* [Your task]
The required output is the lines below from the line containing "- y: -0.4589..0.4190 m" to the line containing "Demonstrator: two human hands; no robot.", inclusive, retyped exactly. No other lines belong in it.

Data section Start Marker

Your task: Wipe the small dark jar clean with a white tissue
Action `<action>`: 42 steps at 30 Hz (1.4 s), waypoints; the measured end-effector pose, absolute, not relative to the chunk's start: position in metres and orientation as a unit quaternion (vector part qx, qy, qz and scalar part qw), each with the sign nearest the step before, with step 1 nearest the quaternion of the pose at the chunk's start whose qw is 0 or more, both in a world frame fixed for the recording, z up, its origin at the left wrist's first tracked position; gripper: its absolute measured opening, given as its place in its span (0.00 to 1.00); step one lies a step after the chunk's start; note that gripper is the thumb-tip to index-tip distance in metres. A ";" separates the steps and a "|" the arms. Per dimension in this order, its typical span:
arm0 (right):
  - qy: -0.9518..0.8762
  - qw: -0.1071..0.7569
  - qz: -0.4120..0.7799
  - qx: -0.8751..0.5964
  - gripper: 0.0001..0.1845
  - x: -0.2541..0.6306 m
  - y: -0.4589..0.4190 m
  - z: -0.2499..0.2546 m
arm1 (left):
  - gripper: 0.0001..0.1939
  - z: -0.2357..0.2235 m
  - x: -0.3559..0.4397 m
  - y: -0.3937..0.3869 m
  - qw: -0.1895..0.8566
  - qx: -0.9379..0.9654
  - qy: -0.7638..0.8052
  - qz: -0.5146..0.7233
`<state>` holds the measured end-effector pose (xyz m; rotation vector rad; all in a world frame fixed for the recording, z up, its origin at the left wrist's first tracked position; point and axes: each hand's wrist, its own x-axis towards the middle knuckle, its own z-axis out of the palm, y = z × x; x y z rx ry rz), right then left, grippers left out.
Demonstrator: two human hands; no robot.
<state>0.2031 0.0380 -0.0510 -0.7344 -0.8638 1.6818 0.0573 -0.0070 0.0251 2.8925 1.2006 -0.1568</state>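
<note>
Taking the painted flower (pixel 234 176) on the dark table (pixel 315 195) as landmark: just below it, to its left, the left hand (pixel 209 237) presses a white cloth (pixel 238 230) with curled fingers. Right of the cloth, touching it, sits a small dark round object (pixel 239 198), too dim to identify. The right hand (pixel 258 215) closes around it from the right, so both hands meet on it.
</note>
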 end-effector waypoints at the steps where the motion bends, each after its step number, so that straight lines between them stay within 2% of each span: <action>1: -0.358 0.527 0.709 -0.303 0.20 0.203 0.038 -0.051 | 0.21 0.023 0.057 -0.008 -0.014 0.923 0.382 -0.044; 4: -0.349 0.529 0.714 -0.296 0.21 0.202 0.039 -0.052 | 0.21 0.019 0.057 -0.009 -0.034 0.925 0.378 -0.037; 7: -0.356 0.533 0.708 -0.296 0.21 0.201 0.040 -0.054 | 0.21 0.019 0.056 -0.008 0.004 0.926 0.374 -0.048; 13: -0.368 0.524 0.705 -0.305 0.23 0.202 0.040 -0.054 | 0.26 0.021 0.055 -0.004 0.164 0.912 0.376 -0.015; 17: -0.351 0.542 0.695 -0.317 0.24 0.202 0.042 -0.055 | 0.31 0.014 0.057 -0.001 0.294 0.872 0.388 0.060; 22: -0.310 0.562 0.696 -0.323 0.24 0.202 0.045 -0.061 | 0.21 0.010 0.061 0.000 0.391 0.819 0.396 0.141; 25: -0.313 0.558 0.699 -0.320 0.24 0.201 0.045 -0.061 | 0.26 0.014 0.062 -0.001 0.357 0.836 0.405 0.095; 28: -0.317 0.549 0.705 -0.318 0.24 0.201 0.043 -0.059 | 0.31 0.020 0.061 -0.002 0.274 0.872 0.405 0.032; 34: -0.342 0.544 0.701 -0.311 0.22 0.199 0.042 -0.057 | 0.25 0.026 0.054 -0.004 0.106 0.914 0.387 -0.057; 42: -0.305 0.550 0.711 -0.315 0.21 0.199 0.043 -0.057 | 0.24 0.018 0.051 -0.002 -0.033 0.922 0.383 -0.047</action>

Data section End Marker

* [Solution to this problem]
  - y: -0.4589..0.4190 m
  - z: -0.2499..0.2546 m
arm1 (left):
  - gripper: 0.0001..0.1939
  - z: -0.2357..0.2235 m
  - x: -0.3559..0.4397 m
  - y: -0.3937..0.3869 m
  - qw: -0.1895..0.8566
  - qx: -0.9379..0.9654
  - qy: -0.7638..0.8052
  - qz: -0.5146..0.7233
`<state>` holds the measured end-effector pose (xyz m; rotation vector rad; all in a world frame fixed for the recording, z up, its origin at the left wrist's first tracked position; point and axes: each hand's wrist, its own x-axis towards the middle knuckle, its own z-axis out of the palm, y = z × x; x y z rx ry rz), right then left, grippers left out.
Demonstrator: two human hands; no robot.

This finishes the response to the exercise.